Easter is a time to reflect on the cruel death of Jesus of Nazareth on a wooden cross, his burial in a sealed rock tomb, and his Resurrection from that tomb. It crosses the mind of everyone. But to some, it's nothing more than religious hocus-pocus while their children are fixed on chocolate. To others, it's time for hats off to Jesus, but that's it for another year, maybe again at Christmas. But to others still, Easter is a revelation of the power of God to all who believe.
I spent my teenage years as a so-called atheist. I use the term "so-called" because I don't believe that real atheism exists, no matter what the non-believer himself thinks. I have been there. It wasn't a conviction that God doesn't or never existed. Rather it was a harbouring of hatred towards God stemming from the false idea that Heaven can only be achieved by self-effort, and for me to be "good enough" and to keep myself spotless and free from sin - an impossible feat! The notion that God is forever dissatisfied with me and even questions my motives if I was to call on him, this leads to hating God, not deny his existence, even if I loudly do so.

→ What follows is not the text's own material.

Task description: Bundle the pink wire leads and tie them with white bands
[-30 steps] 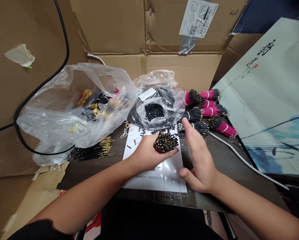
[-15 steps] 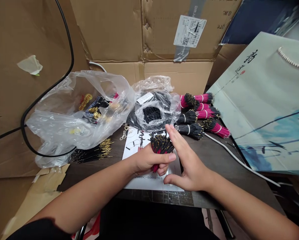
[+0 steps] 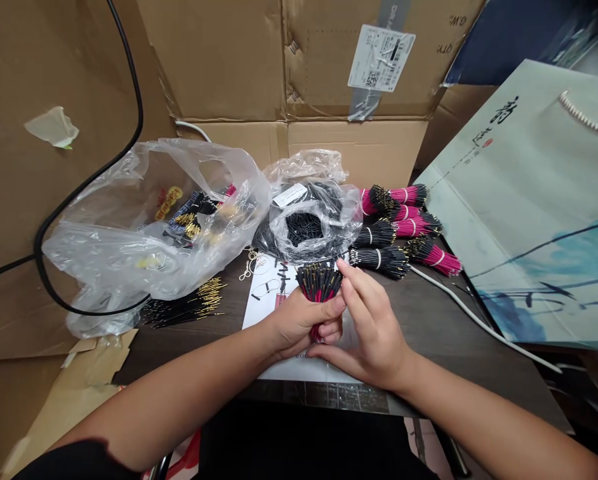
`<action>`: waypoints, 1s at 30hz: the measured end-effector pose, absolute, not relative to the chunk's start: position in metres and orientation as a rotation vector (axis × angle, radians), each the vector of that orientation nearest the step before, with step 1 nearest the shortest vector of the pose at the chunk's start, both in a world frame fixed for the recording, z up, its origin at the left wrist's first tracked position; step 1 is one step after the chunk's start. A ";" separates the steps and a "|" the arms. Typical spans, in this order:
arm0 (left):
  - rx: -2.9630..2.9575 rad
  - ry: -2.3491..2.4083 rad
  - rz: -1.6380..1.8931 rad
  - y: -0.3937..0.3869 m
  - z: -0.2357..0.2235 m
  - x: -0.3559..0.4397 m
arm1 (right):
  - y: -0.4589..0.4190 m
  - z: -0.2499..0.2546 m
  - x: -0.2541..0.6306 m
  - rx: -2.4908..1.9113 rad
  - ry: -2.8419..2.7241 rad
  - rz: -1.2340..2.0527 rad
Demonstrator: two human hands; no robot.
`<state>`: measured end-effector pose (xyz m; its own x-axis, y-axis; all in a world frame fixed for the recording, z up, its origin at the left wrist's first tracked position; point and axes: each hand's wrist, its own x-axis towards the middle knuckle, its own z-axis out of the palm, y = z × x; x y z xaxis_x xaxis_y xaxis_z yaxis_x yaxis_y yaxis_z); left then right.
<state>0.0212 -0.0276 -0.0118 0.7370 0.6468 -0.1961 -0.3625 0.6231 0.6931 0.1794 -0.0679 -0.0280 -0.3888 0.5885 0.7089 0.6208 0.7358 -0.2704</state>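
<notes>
My left hand is closed around a bundle of thin pinkish-red wires. Their upper ends carry black sleeves and gold tips, and they point up and away from me. Against the right side of that bundle lies my right hand, cupped, with its fingertips near the black ends and its thumb stretched out below my left hand. Under both hands is a white printed sheet, on which several short black sleeves lie scattered. Just beyond stands an open clear bag of black sleeves.
Tied bundles of pink wires and black wires lie at the right. A plastic bag and loose black wires are at the left. A white cable, a paper bag and cardboard surround the table.
My right hand has moved left and its fingers have curled in against the wire bundle. The bundle in my left hand has tipped more upright and shifted slightly left.
</notes>
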 end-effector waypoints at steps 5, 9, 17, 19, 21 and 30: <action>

Supposing I was never converted to Jesus Christ in December 1972 or ever. Chances that I would never have known Andrew. This is because I met and got to know his parents in a Baptist church, the one place I would have stayed firmly away. But among all church-going Brexiteers, if ever I got acquainted with any of them, I would have slated all of them off as insincere hypocrites - claiming to know God whilst seeking their own national independence and glory. As I see it, the two just don't sit together - unless being a Christian and a nationalist is meant to be one and the same faith. If so, I doubt very much if such a religion would ever convert me to Christ.
|Alex took this one of us - Easter Monday 2019.|
The chances of forming friendships with Brexit-voting churchgoers would have been very slim, if not impossible. That is due to the fact that I voted to remain in the EU, although I still wouldn't have received any verbal hostility, but rather, I would be sidelined or even ignored and maybe even thought of as weak, spineless, a traitor or disloyal, with nobody actually saying any of that to me vocally, but I would have felt it in the air - and that is exactly what has happened among other Brexit-voting Christians whom I know well. Any chance of conversion from atheism to sainthood would have been razor thin if it ever happened at all.
But I'm not an atheist now. Instead, I am a believer in Jesus Christ Crucified and his burial and Resurrection, therefore home to the Holy Spirit within. That is why I can form great friendships with the likes of Andrew, whom I treasure with great value. And in addition, my desire is to love all, especially those in the household of faith.
My longing is to have a heart which is in union with God's heart, to love others unconditionally, as God does. And that includes nurturing the love I have for Andrew. But as long as I dwell in sinful flesh, my love will never be perfect until the day I enter Glory. After then, Brexit would be of no significance.
But right now, Andrew's friendship is everything to me.